# EXERCISE OBJECTIVE
Task for the records below: count the lines that contain the word "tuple" and give only that number.

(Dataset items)
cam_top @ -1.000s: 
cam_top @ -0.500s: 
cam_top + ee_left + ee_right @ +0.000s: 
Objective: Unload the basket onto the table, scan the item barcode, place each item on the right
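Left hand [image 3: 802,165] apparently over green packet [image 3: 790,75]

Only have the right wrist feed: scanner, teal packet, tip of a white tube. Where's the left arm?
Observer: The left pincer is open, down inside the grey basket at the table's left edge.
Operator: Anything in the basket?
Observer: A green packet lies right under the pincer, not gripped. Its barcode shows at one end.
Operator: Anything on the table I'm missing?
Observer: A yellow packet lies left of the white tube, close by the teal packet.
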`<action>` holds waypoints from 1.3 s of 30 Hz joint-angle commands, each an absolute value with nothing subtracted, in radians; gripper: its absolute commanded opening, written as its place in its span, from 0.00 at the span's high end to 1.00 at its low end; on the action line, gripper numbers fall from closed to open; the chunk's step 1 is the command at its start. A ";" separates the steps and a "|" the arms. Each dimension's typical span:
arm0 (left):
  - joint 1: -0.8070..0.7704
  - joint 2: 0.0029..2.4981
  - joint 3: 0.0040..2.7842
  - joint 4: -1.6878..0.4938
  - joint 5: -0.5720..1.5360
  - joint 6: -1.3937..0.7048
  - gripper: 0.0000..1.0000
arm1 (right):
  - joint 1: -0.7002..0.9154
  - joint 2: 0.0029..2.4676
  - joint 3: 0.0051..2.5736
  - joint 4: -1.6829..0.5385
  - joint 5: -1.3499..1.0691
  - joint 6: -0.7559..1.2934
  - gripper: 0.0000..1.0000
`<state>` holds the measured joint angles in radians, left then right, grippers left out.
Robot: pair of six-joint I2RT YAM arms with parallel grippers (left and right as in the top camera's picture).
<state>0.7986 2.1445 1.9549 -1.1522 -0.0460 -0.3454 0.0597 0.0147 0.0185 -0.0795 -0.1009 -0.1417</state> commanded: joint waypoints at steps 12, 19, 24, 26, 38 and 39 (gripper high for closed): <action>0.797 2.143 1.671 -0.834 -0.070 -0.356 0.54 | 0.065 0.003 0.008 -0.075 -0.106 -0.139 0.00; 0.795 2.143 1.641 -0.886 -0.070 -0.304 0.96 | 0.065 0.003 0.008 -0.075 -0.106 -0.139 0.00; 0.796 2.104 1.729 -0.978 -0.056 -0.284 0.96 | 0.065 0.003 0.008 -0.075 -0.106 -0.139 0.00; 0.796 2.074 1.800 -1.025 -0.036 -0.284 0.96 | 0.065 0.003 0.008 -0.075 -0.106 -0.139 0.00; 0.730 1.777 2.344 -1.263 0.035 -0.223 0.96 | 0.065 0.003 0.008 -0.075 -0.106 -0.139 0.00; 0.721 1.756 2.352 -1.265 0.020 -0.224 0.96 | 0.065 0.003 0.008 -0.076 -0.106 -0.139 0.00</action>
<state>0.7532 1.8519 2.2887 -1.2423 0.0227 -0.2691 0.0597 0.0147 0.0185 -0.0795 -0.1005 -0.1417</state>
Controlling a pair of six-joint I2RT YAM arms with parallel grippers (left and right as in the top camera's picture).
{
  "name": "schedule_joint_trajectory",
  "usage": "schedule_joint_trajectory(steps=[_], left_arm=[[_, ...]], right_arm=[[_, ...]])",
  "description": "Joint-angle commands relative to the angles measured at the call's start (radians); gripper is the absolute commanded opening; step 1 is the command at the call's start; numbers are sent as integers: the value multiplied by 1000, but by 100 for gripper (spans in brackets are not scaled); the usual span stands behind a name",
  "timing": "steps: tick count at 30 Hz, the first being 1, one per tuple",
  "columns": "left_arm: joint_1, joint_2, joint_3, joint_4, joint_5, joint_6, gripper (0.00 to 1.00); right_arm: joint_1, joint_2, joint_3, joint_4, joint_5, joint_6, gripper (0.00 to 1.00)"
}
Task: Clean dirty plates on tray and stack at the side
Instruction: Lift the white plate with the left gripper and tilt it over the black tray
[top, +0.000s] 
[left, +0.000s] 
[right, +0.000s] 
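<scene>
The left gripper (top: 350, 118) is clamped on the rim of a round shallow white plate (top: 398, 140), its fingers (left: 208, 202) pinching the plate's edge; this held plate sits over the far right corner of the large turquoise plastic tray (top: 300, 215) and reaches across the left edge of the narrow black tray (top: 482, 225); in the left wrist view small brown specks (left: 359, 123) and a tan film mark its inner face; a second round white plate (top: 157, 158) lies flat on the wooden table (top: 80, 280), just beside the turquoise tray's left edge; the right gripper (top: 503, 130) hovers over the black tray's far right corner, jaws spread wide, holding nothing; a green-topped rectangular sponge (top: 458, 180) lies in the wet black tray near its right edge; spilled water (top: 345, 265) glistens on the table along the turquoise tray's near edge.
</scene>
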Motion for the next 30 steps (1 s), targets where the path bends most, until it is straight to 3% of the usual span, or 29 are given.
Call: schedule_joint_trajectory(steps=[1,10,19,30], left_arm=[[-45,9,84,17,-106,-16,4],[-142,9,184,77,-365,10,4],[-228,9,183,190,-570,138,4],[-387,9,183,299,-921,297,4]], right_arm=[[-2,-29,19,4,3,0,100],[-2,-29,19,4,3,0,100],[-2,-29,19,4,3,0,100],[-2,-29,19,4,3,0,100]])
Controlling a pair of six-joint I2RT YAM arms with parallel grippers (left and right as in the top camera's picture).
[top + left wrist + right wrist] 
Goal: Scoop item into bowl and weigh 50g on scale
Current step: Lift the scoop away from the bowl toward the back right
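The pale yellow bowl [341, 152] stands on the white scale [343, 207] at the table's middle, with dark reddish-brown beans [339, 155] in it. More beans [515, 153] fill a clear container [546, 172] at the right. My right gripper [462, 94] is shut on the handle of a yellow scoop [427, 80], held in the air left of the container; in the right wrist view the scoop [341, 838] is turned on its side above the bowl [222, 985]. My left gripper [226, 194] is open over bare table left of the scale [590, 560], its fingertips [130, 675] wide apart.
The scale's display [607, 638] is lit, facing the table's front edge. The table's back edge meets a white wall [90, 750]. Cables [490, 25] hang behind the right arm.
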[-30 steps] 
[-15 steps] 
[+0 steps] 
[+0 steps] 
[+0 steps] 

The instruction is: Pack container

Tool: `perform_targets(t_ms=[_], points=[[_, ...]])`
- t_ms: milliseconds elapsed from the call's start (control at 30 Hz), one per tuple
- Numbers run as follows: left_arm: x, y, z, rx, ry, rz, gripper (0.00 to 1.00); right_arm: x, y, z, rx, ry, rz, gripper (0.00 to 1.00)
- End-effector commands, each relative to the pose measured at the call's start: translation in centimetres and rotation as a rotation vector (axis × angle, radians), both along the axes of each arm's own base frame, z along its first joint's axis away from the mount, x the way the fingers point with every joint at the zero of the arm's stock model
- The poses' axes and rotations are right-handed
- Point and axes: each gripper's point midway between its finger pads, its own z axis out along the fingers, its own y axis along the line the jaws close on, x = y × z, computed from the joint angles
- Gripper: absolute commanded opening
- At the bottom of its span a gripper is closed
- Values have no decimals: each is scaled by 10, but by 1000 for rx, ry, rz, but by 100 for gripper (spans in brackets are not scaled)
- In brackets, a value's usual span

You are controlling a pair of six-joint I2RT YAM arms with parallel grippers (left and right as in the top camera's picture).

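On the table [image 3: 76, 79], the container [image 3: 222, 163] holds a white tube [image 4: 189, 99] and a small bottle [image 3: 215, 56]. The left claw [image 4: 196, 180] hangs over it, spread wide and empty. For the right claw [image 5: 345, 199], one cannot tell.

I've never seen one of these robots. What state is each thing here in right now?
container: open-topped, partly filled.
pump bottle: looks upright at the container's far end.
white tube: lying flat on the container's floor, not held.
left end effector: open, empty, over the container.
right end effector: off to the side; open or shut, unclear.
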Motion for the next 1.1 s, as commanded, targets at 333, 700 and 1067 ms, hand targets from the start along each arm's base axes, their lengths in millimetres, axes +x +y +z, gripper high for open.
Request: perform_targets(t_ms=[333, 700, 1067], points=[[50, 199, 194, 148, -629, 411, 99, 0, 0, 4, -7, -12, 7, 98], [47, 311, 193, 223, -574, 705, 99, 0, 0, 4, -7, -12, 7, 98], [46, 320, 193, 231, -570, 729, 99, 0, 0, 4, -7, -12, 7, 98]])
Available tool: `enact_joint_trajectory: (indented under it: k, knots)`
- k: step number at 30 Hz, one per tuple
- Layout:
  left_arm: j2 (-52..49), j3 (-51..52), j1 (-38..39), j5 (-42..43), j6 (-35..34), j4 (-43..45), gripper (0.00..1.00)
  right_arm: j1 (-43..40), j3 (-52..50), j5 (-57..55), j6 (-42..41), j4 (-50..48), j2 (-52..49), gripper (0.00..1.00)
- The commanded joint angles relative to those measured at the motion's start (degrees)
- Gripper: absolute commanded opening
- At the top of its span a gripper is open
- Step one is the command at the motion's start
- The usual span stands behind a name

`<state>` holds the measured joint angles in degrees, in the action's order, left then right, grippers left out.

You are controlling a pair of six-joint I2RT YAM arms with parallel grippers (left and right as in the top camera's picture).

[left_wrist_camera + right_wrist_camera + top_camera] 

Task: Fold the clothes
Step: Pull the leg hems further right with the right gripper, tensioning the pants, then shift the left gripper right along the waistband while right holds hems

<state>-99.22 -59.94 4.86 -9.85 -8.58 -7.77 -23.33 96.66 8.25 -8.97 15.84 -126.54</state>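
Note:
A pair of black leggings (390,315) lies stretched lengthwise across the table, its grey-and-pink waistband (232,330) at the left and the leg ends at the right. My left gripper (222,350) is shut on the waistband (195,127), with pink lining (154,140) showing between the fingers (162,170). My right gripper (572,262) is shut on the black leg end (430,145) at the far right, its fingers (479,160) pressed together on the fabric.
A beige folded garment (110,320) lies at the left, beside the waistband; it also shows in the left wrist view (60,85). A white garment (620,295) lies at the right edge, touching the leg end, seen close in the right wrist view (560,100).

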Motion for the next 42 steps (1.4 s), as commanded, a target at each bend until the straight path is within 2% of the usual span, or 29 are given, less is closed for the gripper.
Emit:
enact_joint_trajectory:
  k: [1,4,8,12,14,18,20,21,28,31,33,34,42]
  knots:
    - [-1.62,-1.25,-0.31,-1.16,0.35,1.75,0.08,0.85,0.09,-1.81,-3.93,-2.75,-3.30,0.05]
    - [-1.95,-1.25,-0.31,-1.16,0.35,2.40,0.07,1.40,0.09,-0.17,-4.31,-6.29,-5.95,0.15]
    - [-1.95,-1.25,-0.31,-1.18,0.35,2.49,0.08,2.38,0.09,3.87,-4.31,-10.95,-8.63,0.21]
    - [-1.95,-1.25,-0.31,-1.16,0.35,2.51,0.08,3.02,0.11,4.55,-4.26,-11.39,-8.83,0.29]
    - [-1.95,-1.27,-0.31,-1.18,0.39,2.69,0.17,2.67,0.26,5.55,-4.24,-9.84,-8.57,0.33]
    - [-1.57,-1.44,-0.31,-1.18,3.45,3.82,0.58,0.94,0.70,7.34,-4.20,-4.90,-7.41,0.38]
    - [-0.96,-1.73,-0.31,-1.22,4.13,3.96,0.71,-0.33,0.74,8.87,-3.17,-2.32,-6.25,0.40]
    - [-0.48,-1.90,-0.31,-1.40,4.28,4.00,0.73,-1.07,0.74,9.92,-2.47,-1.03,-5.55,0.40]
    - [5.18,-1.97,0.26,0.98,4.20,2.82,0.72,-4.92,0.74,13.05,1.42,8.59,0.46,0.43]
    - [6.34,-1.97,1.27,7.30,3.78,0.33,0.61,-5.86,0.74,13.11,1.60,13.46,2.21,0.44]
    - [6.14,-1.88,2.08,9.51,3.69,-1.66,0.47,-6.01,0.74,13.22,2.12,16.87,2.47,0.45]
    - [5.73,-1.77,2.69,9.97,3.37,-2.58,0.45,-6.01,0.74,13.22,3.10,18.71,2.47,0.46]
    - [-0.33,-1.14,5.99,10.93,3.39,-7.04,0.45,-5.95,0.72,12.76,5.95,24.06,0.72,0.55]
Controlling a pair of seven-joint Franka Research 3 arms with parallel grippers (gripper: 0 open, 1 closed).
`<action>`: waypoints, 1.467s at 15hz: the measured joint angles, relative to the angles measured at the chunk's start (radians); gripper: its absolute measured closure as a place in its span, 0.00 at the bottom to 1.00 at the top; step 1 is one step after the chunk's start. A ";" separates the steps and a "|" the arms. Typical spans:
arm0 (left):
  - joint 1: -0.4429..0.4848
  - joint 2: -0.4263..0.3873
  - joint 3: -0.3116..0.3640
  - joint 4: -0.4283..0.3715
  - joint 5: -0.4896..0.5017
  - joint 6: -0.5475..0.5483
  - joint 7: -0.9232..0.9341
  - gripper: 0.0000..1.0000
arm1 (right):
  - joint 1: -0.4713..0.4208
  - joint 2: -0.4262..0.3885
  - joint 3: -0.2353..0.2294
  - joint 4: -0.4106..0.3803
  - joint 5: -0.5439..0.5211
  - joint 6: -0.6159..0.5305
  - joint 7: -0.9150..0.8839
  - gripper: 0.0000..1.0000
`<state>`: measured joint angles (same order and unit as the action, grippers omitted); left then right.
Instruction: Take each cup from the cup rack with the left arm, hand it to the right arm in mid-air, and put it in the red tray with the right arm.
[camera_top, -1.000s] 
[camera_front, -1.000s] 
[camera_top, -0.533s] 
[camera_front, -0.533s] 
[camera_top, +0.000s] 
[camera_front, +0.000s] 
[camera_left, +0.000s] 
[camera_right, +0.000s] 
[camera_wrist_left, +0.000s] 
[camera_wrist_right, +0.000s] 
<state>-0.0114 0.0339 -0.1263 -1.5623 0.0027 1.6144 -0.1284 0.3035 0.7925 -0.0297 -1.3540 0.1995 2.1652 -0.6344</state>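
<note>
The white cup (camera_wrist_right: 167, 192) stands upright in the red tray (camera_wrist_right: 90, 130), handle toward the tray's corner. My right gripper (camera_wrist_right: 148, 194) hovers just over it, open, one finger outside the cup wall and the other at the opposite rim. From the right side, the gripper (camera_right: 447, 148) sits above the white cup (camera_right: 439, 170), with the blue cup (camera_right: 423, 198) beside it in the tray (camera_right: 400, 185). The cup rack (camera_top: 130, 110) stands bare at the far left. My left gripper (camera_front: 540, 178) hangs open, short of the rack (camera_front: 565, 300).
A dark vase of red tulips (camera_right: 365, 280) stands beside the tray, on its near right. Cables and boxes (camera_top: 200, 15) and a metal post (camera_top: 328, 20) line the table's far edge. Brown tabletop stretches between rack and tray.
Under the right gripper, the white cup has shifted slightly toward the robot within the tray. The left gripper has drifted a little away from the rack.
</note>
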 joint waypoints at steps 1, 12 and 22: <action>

# WRITTEN REPLY
3